#### DIRECTIONS FOR THIS TASK:
What you give must be exactly the lines of the material from the first through the line that contains "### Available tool", inclusive, and no others.

#### INFORMATION SUPPLIED:

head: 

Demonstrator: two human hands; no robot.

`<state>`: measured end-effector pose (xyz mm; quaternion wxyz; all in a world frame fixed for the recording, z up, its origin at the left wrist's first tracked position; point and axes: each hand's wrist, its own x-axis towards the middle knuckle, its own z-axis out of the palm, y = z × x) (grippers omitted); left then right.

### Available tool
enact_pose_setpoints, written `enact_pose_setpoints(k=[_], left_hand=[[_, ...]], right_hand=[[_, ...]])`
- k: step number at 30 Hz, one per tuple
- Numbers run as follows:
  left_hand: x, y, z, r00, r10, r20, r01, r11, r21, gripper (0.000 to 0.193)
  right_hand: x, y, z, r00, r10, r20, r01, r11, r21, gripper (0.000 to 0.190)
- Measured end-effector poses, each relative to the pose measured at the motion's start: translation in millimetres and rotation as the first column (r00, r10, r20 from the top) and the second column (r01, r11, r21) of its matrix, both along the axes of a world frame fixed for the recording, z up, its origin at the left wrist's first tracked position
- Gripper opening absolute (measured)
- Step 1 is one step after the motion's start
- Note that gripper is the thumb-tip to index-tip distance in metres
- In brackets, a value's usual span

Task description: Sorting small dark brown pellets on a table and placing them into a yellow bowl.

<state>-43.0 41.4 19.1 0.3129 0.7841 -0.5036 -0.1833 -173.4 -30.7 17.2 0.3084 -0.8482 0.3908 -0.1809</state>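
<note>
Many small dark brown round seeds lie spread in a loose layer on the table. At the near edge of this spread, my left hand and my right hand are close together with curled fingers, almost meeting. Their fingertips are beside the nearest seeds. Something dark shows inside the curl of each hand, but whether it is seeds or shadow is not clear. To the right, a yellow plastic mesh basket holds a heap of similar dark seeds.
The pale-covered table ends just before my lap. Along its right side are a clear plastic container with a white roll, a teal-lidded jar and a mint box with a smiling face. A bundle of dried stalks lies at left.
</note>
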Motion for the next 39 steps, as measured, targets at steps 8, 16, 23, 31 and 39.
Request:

#### REPLY TO THE EXERCISE:
head: 

Demonstrator: two human hands; no robot.

`<state>`: measured end-effector pose (xyz mm; quaternion wxyz; all in a world frame fixed for the recording, z up, its origin at the left wrist's first tracked position; point and axes: each hand's wrist, its own x-axis towards the middle knuckle, its own z-axis out of the palm, y = z × x) (grippers omitted); left then right.

### Available tool

Nothing more belongs to this exercise.